**Task statement:** From the records that follow, give the number of lines that include the word "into", with no further words.

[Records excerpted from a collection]
Segment Open

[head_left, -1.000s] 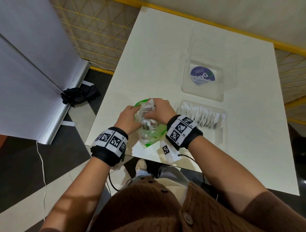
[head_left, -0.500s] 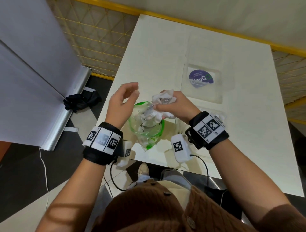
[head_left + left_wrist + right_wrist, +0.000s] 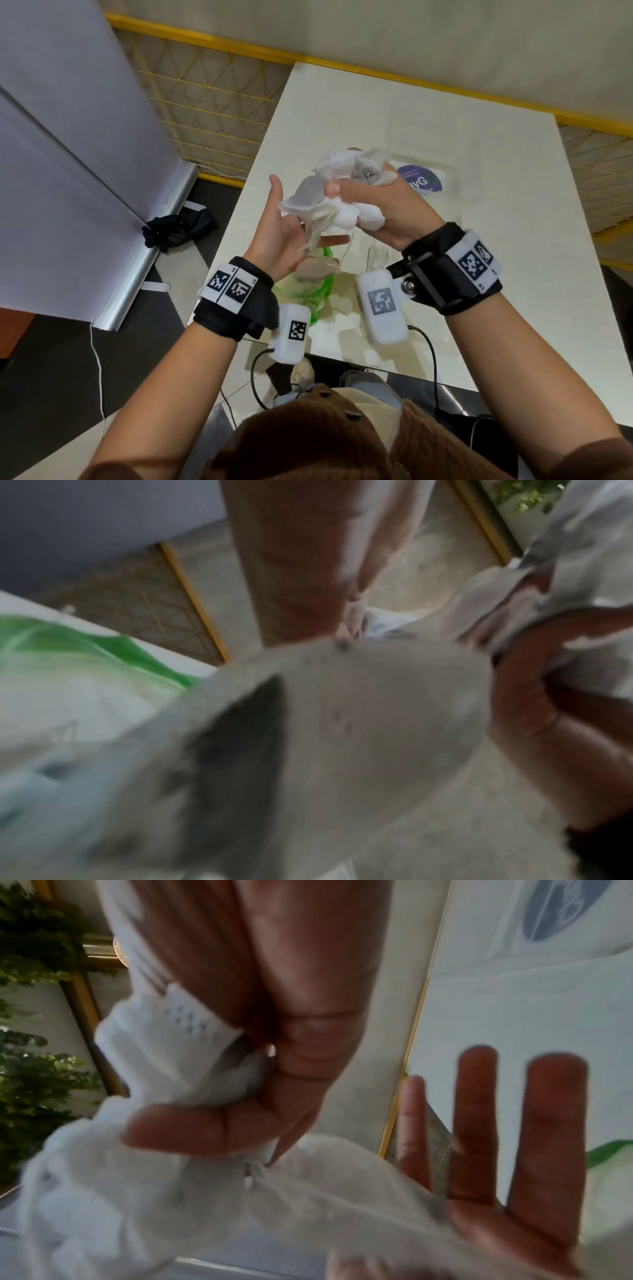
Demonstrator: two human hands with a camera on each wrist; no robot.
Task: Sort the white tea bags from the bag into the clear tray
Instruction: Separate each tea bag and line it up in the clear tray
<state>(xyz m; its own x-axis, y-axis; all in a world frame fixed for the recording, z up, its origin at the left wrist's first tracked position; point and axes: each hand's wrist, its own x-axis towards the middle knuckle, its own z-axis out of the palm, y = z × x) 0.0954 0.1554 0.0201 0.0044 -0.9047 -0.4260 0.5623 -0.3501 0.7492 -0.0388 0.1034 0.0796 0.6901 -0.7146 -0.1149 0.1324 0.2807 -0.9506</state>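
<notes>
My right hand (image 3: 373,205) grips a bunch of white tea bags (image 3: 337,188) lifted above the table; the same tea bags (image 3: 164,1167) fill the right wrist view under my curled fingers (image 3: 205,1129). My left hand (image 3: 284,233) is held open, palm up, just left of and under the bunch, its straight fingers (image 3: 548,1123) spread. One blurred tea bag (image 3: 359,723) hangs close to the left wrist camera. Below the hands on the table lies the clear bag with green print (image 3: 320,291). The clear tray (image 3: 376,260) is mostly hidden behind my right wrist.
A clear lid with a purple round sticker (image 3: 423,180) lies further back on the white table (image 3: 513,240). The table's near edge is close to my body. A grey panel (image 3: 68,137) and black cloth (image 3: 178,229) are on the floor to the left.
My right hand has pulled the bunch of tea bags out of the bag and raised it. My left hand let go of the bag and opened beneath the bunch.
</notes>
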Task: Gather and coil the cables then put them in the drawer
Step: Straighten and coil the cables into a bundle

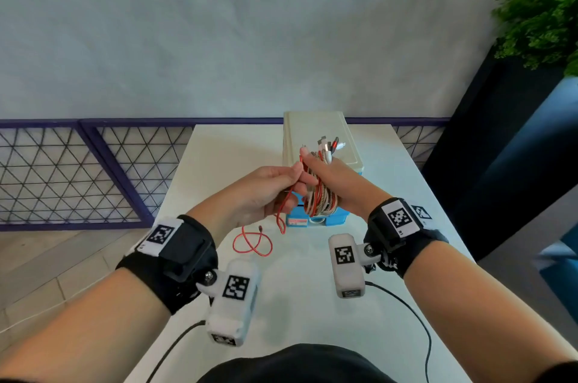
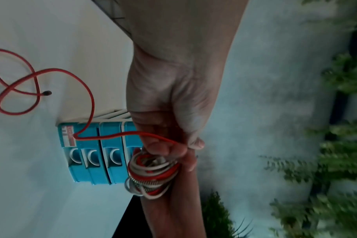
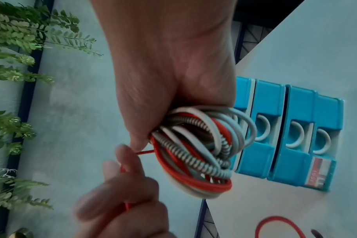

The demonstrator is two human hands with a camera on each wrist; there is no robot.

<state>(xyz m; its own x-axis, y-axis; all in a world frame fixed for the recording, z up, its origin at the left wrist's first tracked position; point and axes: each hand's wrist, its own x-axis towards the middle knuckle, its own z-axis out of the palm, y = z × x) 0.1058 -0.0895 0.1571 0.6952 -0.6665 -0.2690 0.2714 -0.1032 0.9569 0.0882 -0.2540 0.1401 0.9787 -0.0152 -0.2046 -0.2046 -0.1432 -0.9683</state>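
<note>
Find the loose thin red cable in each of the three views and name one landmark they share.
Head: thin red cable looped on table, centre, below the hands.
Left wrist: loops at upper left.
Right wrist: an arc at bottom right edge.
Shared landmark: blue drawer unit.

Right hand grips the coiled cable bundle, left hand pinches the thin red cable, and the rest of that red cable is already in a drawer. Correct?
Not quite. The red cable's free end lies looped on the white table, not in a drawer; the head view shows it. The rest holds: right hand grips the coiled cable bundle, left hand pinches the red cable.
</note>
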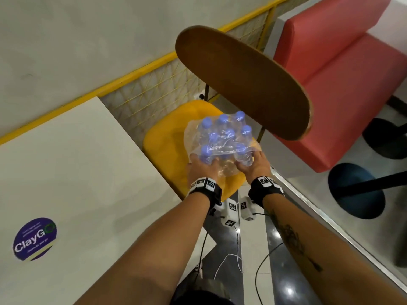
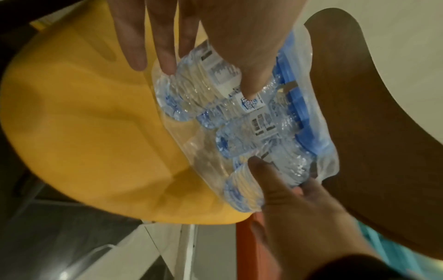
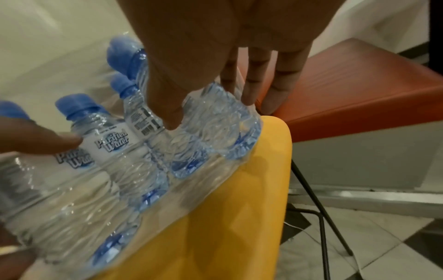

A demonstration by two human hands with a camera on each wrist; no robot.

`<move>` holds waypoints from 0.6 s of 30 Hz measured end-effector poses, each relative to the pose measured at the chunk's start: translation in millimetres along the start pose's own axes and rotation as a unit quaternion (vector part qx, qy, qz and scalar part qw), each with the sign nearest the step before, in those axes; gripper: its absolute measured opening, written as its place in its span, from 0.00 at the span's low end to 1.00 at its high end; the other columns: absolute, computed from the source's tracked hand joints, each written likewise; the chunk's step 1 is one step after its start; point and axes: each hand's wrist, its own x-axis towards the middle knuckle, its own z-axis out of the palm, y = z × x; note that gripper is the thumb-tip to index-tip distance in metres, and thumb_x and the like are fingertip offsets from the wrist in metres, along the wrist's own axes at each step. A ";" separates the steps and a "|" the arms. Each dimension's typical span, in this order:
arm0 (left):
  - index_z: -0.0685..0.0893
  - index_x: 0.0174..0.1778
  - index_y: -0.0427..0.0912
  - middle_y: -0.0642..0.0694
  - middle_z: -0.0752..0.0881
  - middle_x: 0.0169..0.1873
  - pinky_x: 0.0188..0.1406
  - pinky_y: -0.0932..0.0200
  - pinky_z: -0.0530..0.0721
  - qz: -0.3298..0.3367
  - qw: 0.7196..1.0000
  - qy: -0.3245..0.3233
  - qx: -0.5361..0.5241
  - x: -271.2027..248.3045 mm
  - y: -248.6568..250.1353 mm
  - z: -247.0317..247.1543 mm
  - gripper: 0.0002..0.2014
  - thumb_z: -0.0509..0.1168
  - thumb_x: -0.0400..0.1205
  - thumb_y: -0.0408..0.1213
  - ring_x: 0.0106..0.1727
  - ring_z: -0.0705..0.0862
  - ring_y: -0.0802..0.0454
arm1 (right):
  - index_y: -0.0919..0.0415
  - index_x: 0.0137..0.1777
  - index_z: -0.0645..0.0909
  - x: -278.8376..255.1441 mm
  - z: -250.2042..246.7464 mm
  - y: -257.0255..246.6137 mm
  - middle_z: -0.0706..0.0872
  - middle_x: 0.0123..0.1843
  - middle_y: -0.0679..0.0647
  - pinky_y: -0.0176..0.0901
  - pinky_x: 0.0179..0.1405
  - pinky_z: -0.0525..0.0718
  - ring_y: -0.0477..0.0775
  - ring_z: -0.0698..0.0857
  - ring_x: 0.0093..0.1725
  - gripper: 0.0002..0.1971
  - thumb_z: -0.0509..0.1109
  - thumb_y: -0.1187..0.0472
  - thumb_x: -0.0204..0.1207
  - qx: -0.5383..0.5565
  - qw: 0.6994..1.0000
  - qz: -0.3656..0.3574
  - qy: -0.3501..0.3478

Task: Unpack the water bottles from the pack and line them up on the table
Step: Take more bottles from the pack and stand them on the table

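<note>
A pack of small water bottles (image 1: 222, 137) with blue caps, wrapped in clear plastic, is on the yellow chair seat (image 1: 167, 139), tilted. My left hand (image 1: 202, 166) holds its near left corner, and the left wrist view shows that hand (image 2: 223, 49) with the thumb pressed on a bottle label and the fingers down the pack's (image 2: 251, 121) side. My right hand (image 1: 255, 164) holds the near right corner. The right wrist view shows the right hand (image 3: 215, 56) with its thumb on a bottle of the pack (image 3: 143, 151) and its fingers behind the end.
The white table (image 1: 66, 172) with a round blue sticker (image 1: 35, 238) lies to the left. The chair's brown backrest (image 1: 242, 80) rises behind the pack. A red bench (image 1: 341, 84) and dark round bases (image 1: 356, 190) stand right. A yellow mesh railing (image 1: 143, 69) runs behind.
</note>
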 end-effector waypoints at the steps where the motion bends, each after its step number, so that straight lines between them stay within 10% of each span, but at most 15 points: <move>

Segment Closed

**Solution to this problem:** 2